AWS Deployment¶
This guide covers deploying Opifex models on Amazon Web Services. Opifex provides Python modules for generating AWS infrastructure configurations -- EKS clusters, IAM roles, VPC networking, Secrets Manager, and CloudWatch monitoring. You use these modules to produce configuration dictionaries or export Terraform files, then apply them with your own infrastructure tooling.
Table of Contents¶
- Overview
- Prerequisites
- Container Image
- AWSDeploymentManager
- Kubernetes Manifests
- Deployment Workflow
- Monitoring
- Troubleshooting
Overview¶
The deployment infrastructure is provided as Python modules, not as ready-made YAML manifests or Helm charts. The key components are:
| Module | Purpose |
|---|---|
opifex.deployment.cloud.aws |
AWSDeploymentManager and AWSConfig for EKS/VPC/IAM configuration generation |
opifex.deployment.kubernetes |
ManifestGenerator for producing K8s Deployment, Service, and Ingress YAML |
opifex.deployment.server |
FastAPI model serving server |
opifex.deployment.core_serving |
InferenceEngine, ModelRegistry, DeploymentConfig |
Source: src/opifex/deployment/cloud/aws.py
Prerequisites¶
- An AWS account with permissions for EKS, EC2, VPC, IAM, CloudWatch
- AWS CLI v2 configured (
aws configure) kubectlandeksctlinstalled- Docker for building container images
- Python 3.12+ with
uvandopifexinstalled locally
Container Image¶
The project Dockerfile builds a GPU-ready image based on nvidia/cuda:12.4.1-cudnn-runtime-ubuntu22.04. It installs Python 3.12, uv, and all project dependencies.
# Build locally
docker build -t opifex:latest .
# Tag and push to ECR
aws ecr get-login-password --region us-east-1 | docker login --username AWS --password-stdin <ACCOUNT_ID>.dkr.ecr.us-east-1.amazonaws.com
docker tag opifex:latest <ACCOUNT_ID>.dkr.ecr.us-east-1.amazonaws.com/opifex:latest
docker push <ACCOUNT_ID>.dkr.ecr.us-east-1.amazonaws.com/opifex:latest
The default CMD runs the test suite. Override at runtime to start the serving API:
AWSDeploymentManager¶
AWSDeploymentManager generates configuration dictionaries for AWS infrastructure. It does not call AWS APIs directly -- you export the configurations and apply them with Terraform, CDK, or the AWS CLI.
AWSConfig¶
from opifex.deployment.cloud.aws import AWSConfig, AWSDeploymentManager
config = AWSConfig(
region="us-east-1",
cluster_name="opifex-cluster",
vpc_cidr="10.0.0.0/16",
# Override defaults:
node_group_config={
"desired_size": 3,
"max_size": 10,
"min_size": 1,
"instance_types": ["p3.2xlarge"], # GPU instances for model serving
"disk_size": 100,
"capacity_type": "ON_DEMAND",
"ami_type": "AL2_x86_64_GPU",
},
)
AWSConfig fields:
region-- AWS region (default:us-east-1)cluster_name-- EKS cluster name (default:opifex-cluster)vpc_cidr-- VPC CIDR block (default:10.0.0.0/16)node_group_config-- dict withdesired_size,max_size,min_size,instance_types,disk_size,capacity_type,ami_typenetwork_config-- dict withavailability_zones,private_subnets,public_subnets,enable_nat_gateway,enable_dns_hostnamessecurity_config-- dict withenable_logging,log_types,enable_private_access,enable_public_access,public_access_cidrs
Configuration Generation Methods¶
manager = AWSDeploymentManager(config)
# Each method returns a dict suitable for Terraform, CloudFormation, or inspection
eks_config = manager.generate_eks_cluster_config()

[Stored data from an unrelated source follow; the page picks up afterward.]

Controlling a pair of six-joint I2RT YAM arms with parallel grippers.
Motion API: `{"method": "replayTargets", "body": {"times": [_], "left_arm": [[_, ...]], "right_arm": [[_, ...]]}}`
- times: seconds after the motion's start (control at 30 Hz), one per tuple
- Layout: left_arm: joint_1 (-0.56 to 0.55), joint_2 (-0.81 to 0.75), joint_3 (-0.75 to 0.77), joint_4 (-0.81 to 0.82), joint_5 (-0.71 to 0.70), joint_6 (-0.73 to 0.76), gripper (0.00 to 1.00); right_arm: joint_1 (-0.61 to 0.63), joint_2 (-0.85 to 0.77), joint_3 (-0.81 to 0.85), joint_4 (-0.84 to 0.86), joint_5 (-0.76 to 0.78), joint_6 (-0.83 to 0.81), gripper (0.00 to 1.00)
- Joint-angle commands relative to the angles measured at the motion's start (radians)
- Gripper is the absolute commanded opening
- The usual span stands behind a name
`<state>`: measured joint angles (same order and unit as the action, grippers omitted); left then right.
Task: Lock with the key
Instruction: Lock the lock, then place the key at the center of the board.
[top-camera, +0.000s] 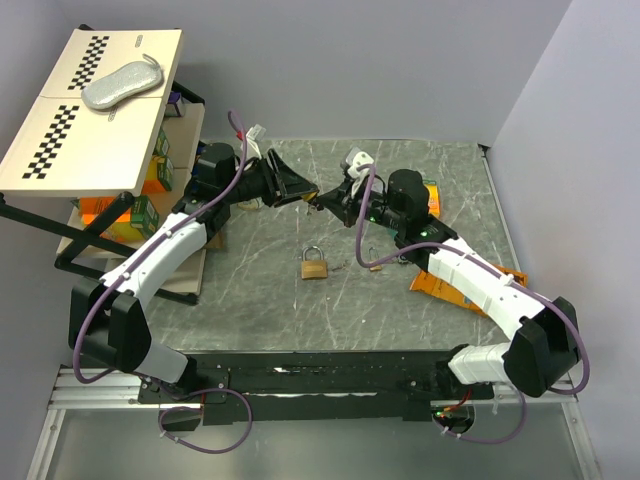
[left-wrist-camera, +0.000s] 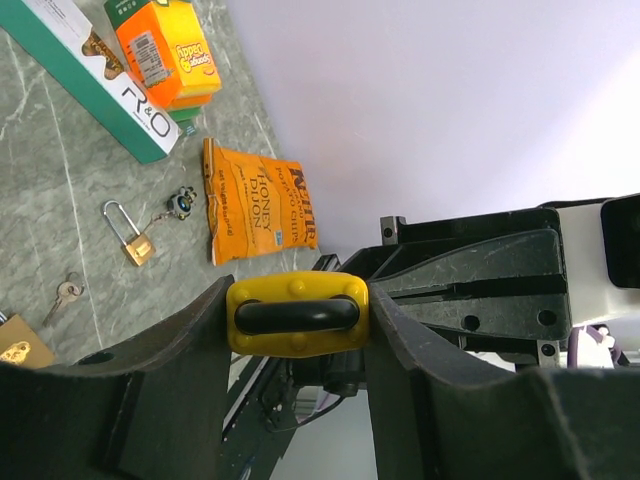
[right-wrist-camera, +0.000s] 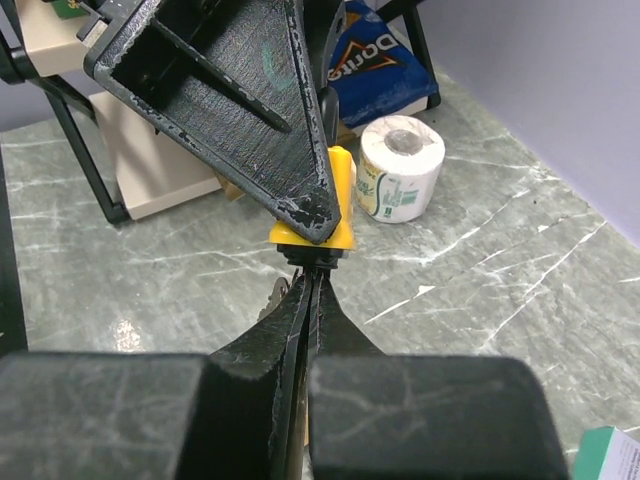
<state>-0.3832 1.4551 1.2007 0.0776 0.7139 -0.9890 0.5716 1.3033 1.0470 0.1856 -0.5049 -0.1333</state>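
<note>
A yellow padlock (left-wrist-camera: 298, 314) is clamped between my left gripper's (left-wrist-camera: 298, 322) jaws and held in the air above the table's far middle. In the right wrist view the padlock (right-wrist-camera: 343, 185) shows just beyond my right gripper (right-wrist-camera: 312, 278). That gripper is pinched shut on a thin key, mostly hidden between the fingers, at the lock's dark underside. In the top view the left gripper (top-camera: 303, 191) and right gripper (top-camera: 336, 200) meet tip to tip.
A brass padlock (top-camera: 314, 266) and loose keys (top-camera: 375, 262) lie on the marble table (top-camera: 260, 300). An orange snack bag (top-camera: 450, 285) lies under the right arm. A toilet roll (right-wrist-camera: 400, 165) and a blue chip bag (right-wrist-camera: 385, 60) sit near the shelf rack (top-camera: 90, 110) at left.
</note>
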Motion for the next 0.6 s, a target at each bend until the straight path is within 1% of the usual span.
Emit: {"method": "replayTargets", "body": {"times": [0.0, 0.13, 0.33, 0.37, 0.43, 0.47, 0.5, 0.53, 0.57], "left_arm": [[0.027, -0.033, 0.036, 0.053, -0.030, -0.025, 0.01], [0.050, -0.024, 0.057, 0.034, -0.088, -0.027, 0.01], [0.079, 0.002, 0.088, 0.010, -0.129, -0.017, 0.01], [0.078, 0.011, 0.115, -0.016, -0.142, 0.028, 0.01], [0.078, 0.014, 0.131, -0.126, -0.154, 0.103, 0.01], [0.073, 0.013, 0.141, -0.172, -0.169, 0.210, 0.01], [0.061, 0.013, 0.146, -0.299, -0.207, 0.270, 0.01], [0.055, 0.014, 0.151, -0.359, -0.232, 0.327, 0.01], [0.046, 0.020, 0.146, -0.425, -0.258, 0.436, 0.01]], "right_arm": [[0.007, -0.067, -0.016, -0.003, 0.019, -0.032, 0.00], [0.011, -0.111, -0.057, -0.023, 0.042, -0.046, 0.00], [0.016, -0.177, -0.110, -0.070, 0.074, -0.051, 0.00], [0.017, -0.185, -0.111, -0.078, 0.078, -0.049, 0.00], [0.016, -0.206, -0.117, -0.103, 0.080, -0.037, 0.00], [0.013, -0.213, -0.119, -0.112, 0.083, -0.034, 0.00], [0.011, -0.226, -0.122, -0.118, 0.085, -0.020, 0.00], [0.008, -0.234, -0.128, -0.129, 0.086, -0.012, 0.00], [0.004, -0.240, -0.131, -0.136, 0.083, -0.006, 0.00]]}}
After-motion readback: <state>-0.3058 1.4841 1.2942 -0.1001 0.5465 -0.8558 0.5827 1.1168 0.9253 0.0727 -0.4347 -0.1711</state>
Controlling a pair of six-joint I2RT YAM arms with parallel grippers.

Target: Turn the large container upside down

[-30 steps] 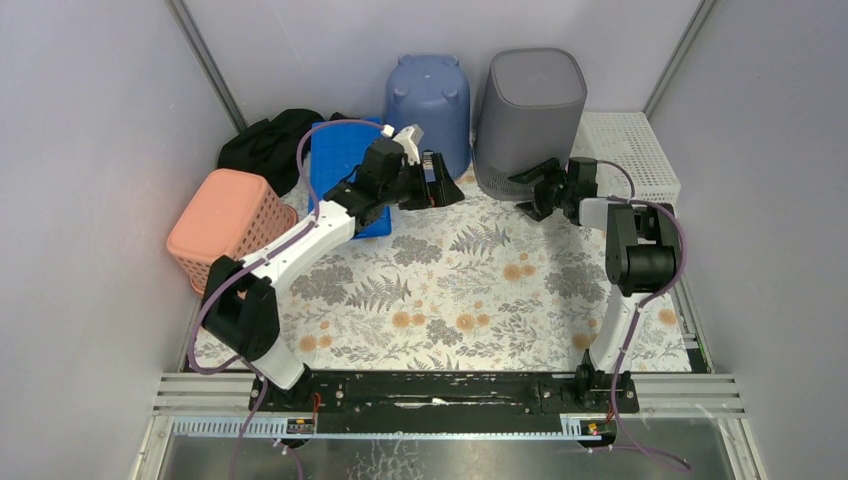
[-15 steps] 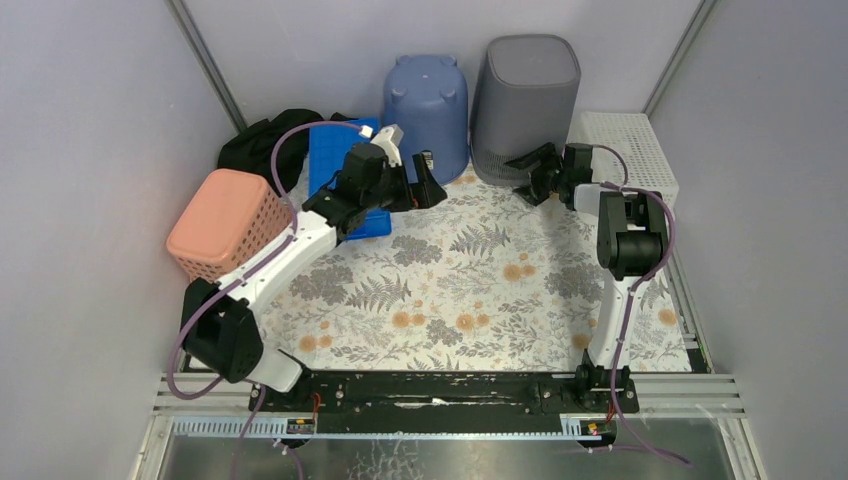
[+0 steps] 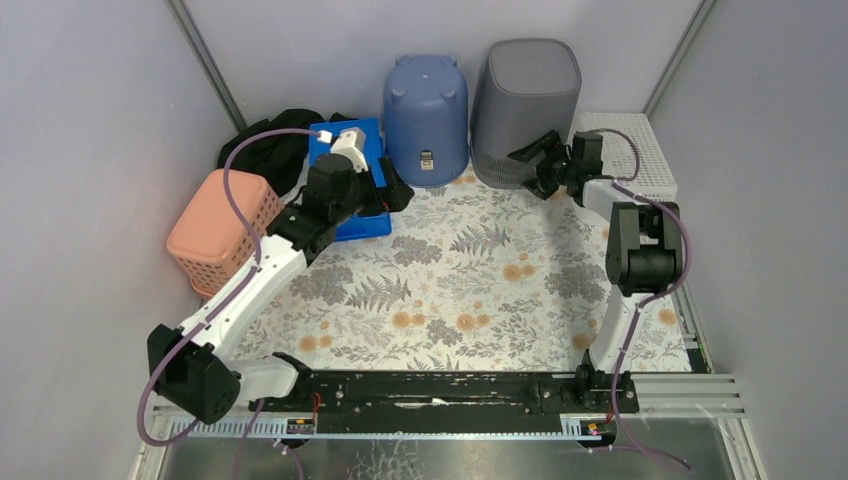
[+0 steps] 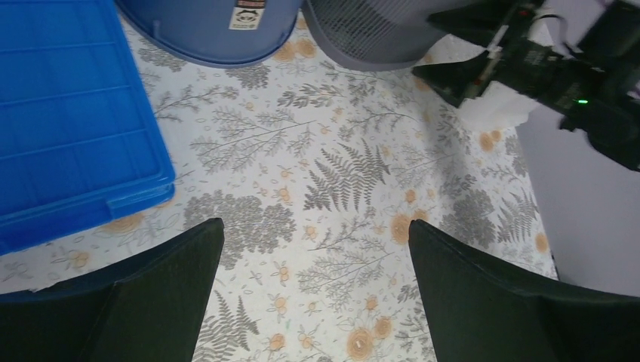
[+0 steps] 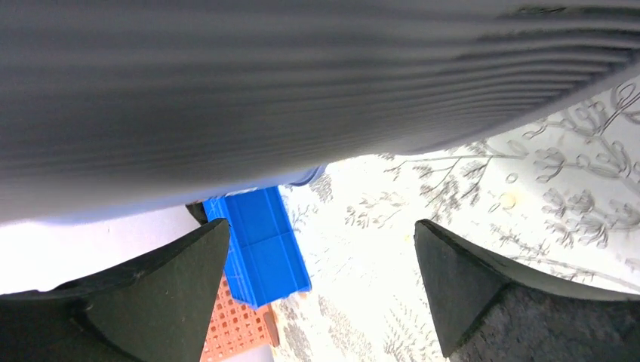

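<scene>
The large grey ribbed container point(image 3: 527, 110) stands bottom up at the back of the table, next to an upturned blue bucket point(image 3: 427, 105). My right gripper point(image 3: 535, 162) is open and empty, close beside the container's lower right wall. The grey wall fills the top of the right wrist view point(image 5: 302, 75) above the open gripper point(image 5: 321, 256). My left gripper point(image 3: 388, 192) is open and empty over the blue tray's right edge, left of the bucket. In the left wrist view it point(image 4: 317, 256) hangs above the patterned cloth, and the container's rim point(image 4: 370, 30) shows at the top.
A flat blue tray point(image 3: 345, 180) lies at the back left, with a salmon basket point(image 3: 222, 225) and a black cloth point(image 3: 265, 150) beyond it. A white perforated basket point(image 3: 630, 150) sits at the back right. Walls close in on three sides.
The grey container went from leaning forward to standing against the back wall. My left gripper pulled back to the left, away from the bucket. My right gripper shifted slightly toward the back.
</scene>
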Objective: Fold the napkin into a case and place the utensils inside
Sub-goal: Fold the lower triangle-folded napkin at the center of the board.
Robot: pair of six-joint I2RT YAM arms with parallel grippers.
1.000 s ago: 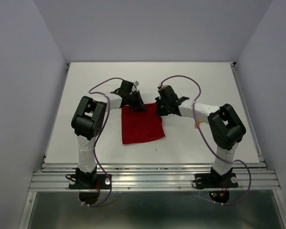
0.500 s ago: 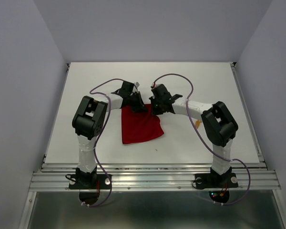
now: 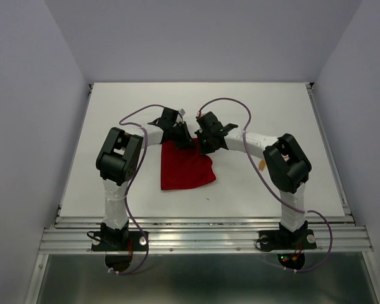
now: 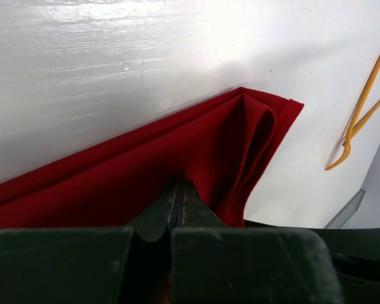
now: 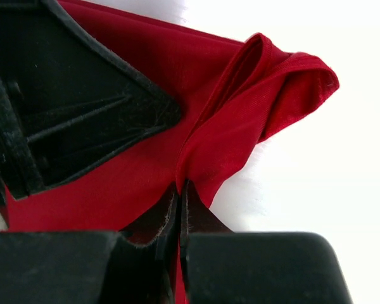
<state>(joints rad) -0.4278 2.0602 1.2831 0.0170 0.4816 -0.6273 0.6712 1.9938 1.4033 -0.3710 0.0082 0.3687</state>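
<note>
The red napkin (image 3: 185, 168) lies on the white table as a broad, roughly square folded piece; no narrow case is in view. My left gripper (image 3: 183, 142) is shut on its far left corner, its tips (image 4: 179, 185) pinched in the cloth (image 4: 114, 177). My right gripper (image 3: 206, 146) is shut on the far right corner, which is lifted and bunched into a fold (image 5: 266, 95) above its tips (image 5: 180, 191). The two grippers are close together. The orange utensils (image 4: 360, 114) lie on the table to the right; from above only a bit of them (image 3: 261, 165) shows beside the right arm.
The white table (image 3: 145, 101) stretches beyond the napkin to grey walls at the back and sides. A metal rail (image 3: 202, 235) runs along the near edge at the arm bases. In the right wrist view the left gripper's black body (image 5: 82, 120) sits just left of the fold.
The right gripper has moved left toward the left gripper, pulling the napkin's far right corner along. The far edge has gathered and narrowed. The left gripper has stayed put.
</note>
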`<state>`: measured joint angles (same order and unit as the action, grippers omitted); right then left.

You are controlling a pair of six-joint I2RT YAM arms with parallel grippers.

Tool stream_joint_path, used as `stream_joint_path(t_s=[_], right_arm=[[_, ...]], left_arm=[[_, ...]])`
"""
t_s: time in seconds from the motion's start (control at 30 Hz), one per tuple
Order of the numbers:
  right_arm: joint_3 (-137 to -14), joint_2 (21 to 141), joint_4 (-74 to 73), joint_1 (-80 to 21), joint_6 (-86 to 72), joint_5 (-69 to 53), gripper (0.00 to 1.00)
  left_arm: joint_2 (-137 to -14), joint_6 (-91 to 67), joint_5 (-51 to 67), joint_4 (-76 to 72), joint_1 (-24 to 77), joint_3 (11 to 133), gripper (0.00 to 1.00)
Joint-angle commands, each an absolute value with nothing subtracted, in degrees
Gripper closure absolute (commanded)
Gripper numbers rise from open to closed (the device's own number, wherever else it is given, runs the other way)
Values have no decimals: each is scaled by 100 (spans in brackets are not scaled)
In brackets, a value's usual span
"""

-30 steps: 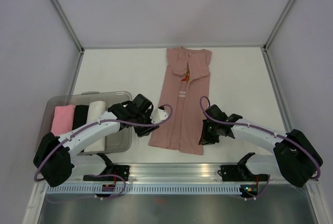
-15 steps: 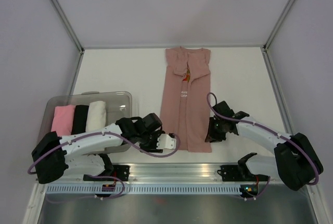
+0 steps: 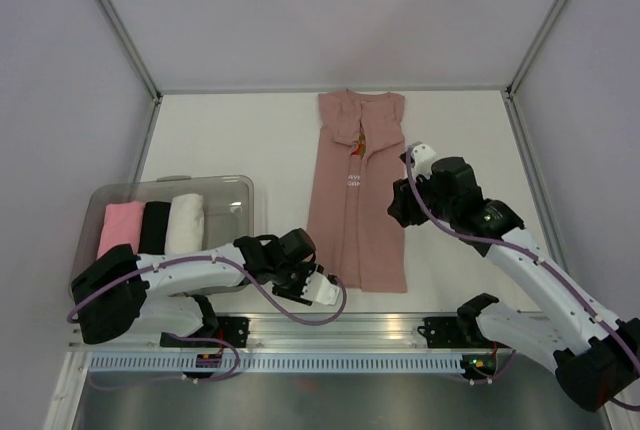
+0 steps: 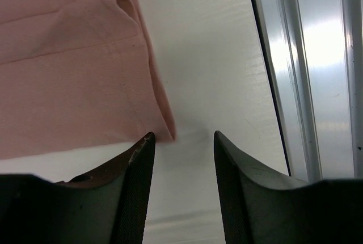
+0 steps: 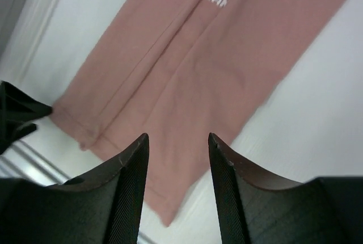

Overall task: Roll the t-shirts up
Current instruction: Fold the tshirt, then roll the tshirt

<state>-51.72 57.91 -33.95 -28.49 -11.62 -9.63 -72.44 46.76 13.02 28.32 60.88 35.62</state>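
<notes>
Your t-shirt (image 3: 356,205) lies flat mid-tabletop (image 3: 230,140), folded into a long strip, collar far, hem near. Your left pincer (image 4: 181,139) sits low at the hem's near-left corner, jaws apart and empty, cloth corner just beside one finger. Your right pincer (image 5: 177,139) hangs above the strip's right edge, jaws apart, holding nothing.

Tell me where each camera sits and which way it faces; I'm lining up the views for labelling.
Top external: above, behind the robot, looking down on the table, t-shirt and bin; left arm and right arm show.
Left wrist: low, facing the t-shirt's near corner; open left hand shows.
Right wrist: high above the t-shirt, facing its printed text; open right hand shows.
Shared: all see the t-shirt.
</notes>
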Motion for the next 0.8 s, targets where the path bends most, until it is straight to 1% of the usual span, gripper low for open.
stream_joint_path(t_s=[0.0,0.03,0.07,0.1,0.13,0.17,0.2,0.23,0.27,0.3,0.37,0.47,0.5,0.57,0.6,0.67,0.7,0.77], right_arm=[[-4546,5372,-2631,-2830,1244,-975,47],[-4318,5005,-2480,-2830,2101,-1080,47],[-3924,4827,-2383,-2839,2527,-1368,45],[-3781,4521,-2617,-2839,3114,-2085,44],[-3692,4431,-2906,-2839,4164,-2457,43],[-3587,4386,-3248,-2856,4723,-2670,43],[-3560,4455,-3957,-2917,5077,-2672,43],[-3551,4534,-4277,-2961,5315,-2602,43],[-3559,4631,-4628,-3014,5961,-2575,44],[-3551,4719,-5206,-3171,6229,-2566,44],[-3464,4772,-5431,-3374,6599,-2505,44],[-3270,4878,-5196,-3927,6583,-2329,44],[-3200,4878,-5081,-4155,6566,-2347,44],[-2945,4825,-4731,-4463,6565,-2251,43],[-2849,4782,-4607,-4561,6565,-2146,43],[-2602,4781,-4187,-4728,6539,-1970,43],[-2541,4833,-3992,-4833,6400,-1951,43],[-2409,4921,-3543,-4930,6320,-1916,44]], left_arm=[[-7242,5194,1398,2331,6117,3314,49],[-7277,5203,1354,2286,6117,3279,49],[-7286,5238,1319,2250,6117,3244,49],[-7295,5238,1327,2180,6117,3234,50],[-7295,5238,1301,2154,6117,3217,50],[-7286,5230,1266,2119,6117,3208,50],[-7295,5203,1248,2040,6126,3191,50],[-7295,5177,1239,2004,6126,3182,50],[-7304,5159,1213,1969,6117,3164,50],[-7312,5150,1213,1951,6117,3164,50],[-7374,5115,1265,1925,6117,3173,51],[-7488,5063,1292,1916,6117,3217,54],[-7514,5071,1283,1907,6117,3234,58],[-7558,5045,1239,1916,6117,3278,62],[-7559,5045,1239,1916,6117,3278,66],[-7576,5010,1222,1925,6117,3287,70],[-7594,4992,1213,1916,6117,3296,74],[-7594,4904,1239,1925,6117,3331,78]])
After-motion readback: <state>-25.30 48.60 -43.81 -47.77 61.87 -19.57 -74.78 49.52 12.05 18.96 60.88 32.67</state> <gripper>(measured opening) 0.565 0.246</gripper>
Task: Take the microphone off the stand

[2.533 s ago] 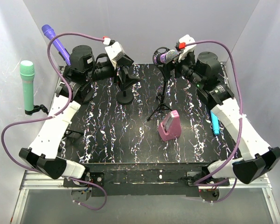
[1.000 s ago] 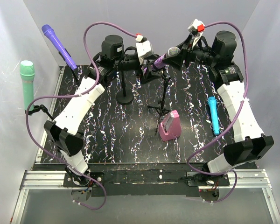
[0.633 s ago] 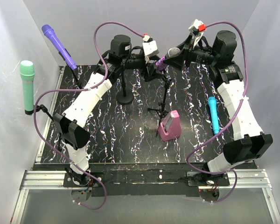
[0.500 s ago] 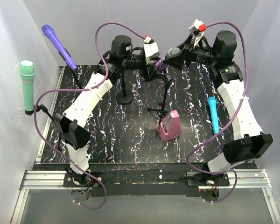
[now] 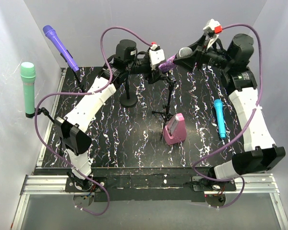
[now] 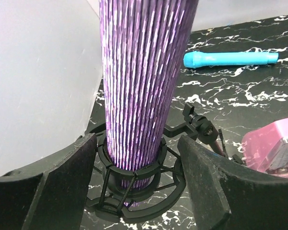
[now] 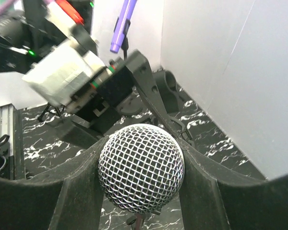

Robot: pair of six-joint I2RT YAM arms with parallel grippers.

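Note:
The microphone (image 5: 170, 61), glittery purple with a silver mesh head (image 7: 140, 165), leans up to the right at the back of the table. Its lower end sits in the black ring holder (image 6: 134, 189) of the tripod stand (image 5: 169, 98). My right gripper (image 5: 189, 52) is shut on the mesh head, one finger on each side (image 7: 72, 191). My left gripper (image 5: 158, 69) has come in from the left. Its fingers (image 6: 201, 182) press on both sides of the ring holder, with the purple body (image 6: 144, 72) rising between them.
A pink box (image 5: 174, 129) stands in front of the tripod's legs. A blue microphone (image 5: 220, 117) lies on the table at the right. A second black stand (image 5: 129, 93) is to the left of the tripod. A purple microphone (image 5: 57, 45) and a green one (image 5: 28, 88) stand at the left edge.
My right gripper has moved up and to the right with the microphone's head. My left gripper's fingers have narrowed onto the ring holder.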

node_config = manager.generate_node_group_config()
iam_roles = manager.generate_iam_roles()
vpc_config = manager.generate_vpc_config()
secrets_config = manager.generate_secrets_manager_config()
cloudwatch_config = manager.generate_cloudwatch_config()
| Method | Returns |
|---|---|
generate_eks_cluster_config() |
EKS cluster definition (version, VPC config, encryption, logging) |
generate_node_group_config() |
Node group with scaling, instance types, AMI |
generate_iam_roles() |
Cluster role, node role, and service role with inline policies |
generate_vpc_config() |
VPC, subnets (public/private), NAT gateways, security groups |
generate_secrets_manager_config() |
Secrets for database passwords, API keys, OAuth credentials |
generate_cloudwatch_config() |
Log groups, CPU/memory alarms, dashboard definition |
Export as Terraform¶
from pathlib import Path
manager.export_terraform_config(Path("./terraform-aws"))
# Creates:
# terraform-aws/main.tf (provider + resources as JSON)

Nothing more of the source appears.